The ultimate aim for Bike It schools is the creation of a sustainable cycling culture. But really, it comes down to simply getting children cycling to school.

"We say to parents and children, 'You could cycle to school,' and they say, 'Ah, but'," adds Darnton. "We wanted to remove all the 'Ah, buts' and that's what the Bike It officers do. And, hopefully, all that's left will be 'OK, go on then.'"

To find out more about the Bike It project, visit www.sustrans.org.uk/bikeit or call 0117 915 0100

Cycling Proficiency to Bikeability: the history of cycling in schools

Cycling organisations first began pressing for cycle training on the school curriculum in the 1930s. But it wasn't until 1958 that the National Cycling Proficiency Scheme was introduced by the Royal Society for the Prevention of Accidents (RoSPA).

The programme was led by volunteers – teachers, policemen, road safety officers, pensioners – and taught bicycle control skills, largely in the playground, and largely by rote. The aim was to raise awareness of the Highway Code and highlight the dangers involved in cycling. In 1974, local authorities became responsible for cycle training for children. Some local authorities scrapped cycle training, others carried on with their own schemes, some stuck with a little bit of cycling proficiency.

By the millennium, cycling proficiency varied massively. Cycle Training UK led the review that produced, for the first time, a national standard. Bikeability is now the national standard scheme for the training of children on bikes.

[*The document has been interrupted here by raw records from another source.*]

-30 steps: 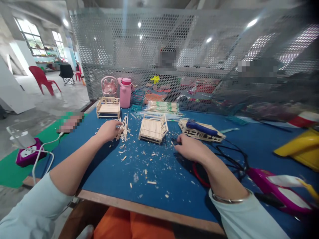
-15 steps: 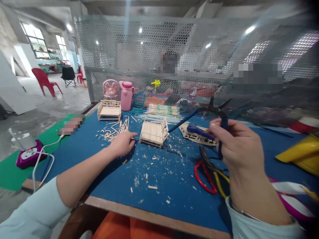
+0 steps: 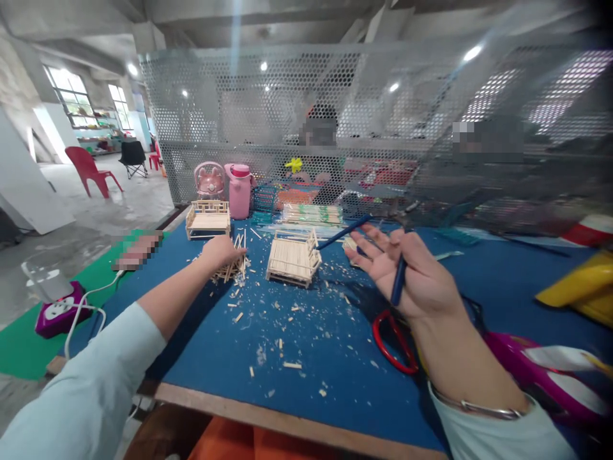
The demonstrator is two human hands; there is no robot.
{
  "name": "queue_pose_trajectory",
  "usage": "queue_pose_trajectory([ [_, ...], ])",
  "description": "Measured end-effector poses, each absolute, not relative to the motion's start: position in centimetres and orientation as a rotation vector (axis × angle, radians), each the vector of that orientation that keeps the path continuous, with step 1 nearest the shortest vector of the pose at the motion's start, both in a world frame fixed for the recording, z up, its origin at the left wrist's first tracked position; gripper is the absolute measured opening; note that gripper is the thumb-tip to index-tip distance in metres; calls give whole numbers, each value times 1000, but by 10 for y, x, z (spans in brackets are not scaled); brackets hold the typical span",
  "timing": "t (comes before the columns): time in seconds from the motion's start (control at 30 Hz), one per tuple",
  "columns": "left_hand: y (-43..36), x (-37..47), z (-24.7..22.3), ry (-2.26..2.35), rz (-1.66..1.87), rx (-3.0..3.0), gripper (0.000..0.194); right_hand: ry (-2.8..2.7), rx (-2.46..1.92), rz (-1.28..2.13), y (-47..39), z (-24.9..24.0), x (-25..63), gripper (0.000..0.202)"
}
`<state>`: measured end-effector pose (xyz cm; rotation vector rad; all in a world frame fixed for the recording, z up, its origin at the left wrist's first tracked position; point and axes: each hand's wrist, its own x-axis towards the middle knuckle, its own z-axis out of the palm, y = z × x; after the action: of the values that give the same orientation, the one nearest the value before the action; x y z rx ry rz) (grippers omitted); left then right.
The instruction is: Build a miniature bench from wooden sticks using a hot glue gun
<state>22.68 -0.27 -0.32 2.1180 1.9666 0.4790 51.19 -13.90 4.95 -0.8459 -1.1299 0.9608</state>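
My left hand rests on a pile of thin wooden sticks, its fingers curled downward and partly hidden. Whether a stick is between them I cannot see. In my right hand is a pair of blue-handled pliers, with the handles spread wide and one lying against the palm. The fingers are loosely bent around it. Between the hands stands a small bed-like frame of wooden sticks. A small stick bench is behind my left hand. Another stick piece is mostly covered by my right hand.
Red-handled scissors or pliers lie below my right hand. Stick offcuts and white flecks litter the blue tabletop. A pink bottle and packs of sticks stand before a perforated metal screen. A person sits beyond it.
My left hand has moved left and away from me onto the stick pile. My right hand has turned palm-up and shifted left, with the pliers lower and their jaws partly hidden.
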Motion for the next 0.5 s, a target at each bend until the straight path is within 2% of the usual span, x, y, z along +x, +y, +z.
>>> queue_pose_trajectory([
  [0.23,21,255,0,1891,109,2183,34,-1295,-978,868,-132,39,517,32],
  [0.5,17,266,16,1795,-232,2189,34,-760,-454,1009,-140,52,545,33],
])
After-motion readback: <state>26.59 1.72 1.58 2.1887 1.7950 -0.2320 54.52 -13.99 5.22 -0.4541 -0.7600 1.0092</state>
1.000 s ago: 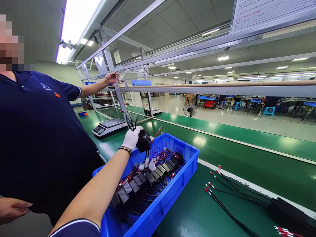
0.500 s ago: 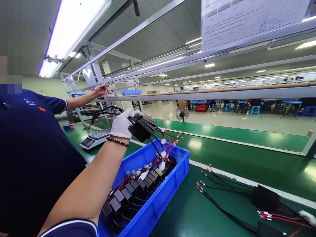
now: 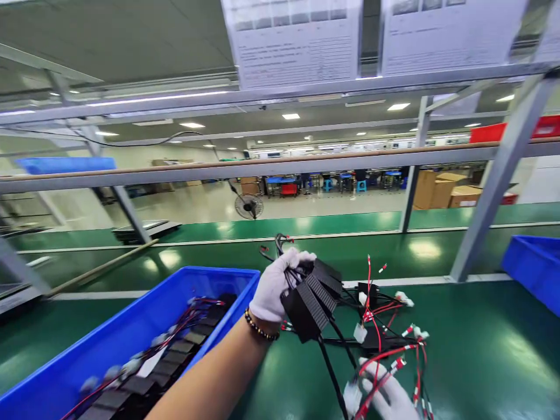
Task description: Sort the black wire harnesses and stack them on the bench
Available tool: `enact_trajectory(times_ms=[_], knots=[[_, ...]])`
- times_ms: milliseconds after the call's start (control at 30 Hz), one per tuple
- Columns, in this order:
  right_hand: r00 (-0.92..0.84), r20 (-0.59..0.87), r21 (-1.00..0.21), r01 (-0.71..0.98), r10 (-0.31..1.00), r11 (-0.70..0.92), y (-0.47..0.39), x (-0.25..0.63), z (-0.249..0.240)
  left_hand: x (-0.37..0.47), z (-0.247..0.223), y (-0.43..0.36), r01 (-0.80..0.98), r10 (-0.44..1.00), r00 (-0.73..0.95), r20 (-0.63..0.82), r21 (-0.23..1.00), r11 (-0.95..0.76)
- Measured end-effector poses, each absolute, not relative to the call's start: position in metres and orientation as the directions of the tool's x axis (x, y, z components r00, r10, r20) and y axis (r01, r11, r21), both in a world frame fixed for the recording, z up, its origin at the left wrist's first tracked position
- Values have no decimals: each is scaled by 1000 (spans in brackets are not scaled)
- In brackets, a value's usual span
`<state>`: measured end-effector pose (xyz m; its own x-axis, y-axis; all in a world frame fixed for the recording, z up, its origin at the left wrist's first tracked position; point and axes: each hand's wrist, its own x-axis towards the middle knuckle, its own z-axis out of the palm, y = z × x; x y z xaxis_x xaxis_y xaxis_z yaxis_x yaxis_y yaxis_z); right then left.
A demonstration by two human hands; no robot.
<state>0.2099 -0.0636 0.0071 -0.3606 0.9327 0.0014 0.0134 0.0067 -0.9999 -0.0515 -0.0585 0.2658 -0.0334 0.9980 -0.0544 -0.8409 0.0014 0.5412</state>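
Observation:
My left hand [image 3: 280, 283], in a white glove with a beaded bracelet at the wrist, is closed on black finned modules [image 3: 306, 309] held together above the green bench. Black cables [image 3: 330, 367] hang from them toward the lower right, and more cable ends stick out behind the glove. Low on the right, my gloved right hand [image 3: 389, 394] has its fingers apart among red wires [image 3: 376, 402] and beside a white connector [image 3: 352, 398]. Wires partly cover this hand. Behind it, other modules [image 3: 371, 338] with red and black leads lie on the bench.
A blue bin [image 3: 131, 315] on the left holds a row of similar black modules [image 3: 161, 367]. Another blue bin [image 3: 536, 268] stands at the right edge. A metal frame post [image 3: 503, 175] rises from the bench, with a rail [image 3: 280, 169] crossing ahead.
My view has turned right. My left hand has carried the modules from above the blue bin to above the bench. My right hand has come into view; the other person has left it.

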Motion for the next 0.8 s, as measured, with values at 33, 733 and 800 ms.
enact_trajectory(times_ms=[33, 733, 800], knots=[[-342, -15, -991, -122, 940, -61, -63, 200, 6, -41, 251, -57, -864, 995, -4, -102, 502, 48], [-447, -290, -744, -451, 846, -493, -33, 158, -33, -91, 17, -56, -945, 876, -117, -468, 325, 47], [-475, -299, -773, -388, 828, -501, -31, 155, -35, -96, 15, -57, -942, 854, -121, -506, 330, 62]])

Rather than warning of the dangers, Bikeablitiy aims to enourage cycling to school. It tries to teach children in real conditions about road positioning, communication and route planning. Level 1 deals with control – starting off, emergency stops and using gears; level 2 deals with simple road journeys; and level 3 is for roundabouts, multiple-lane roads and traffic lights.

It is taught by dedicated cycling instructors trained to a professional standard, such as Bike It officers.

It aims at a more practical, flexible style of teaching and encourages assertive behaviour on the roads.

Cycling England wants every child in England to have had the opportunity to do Bikeability to level 2 by 2012.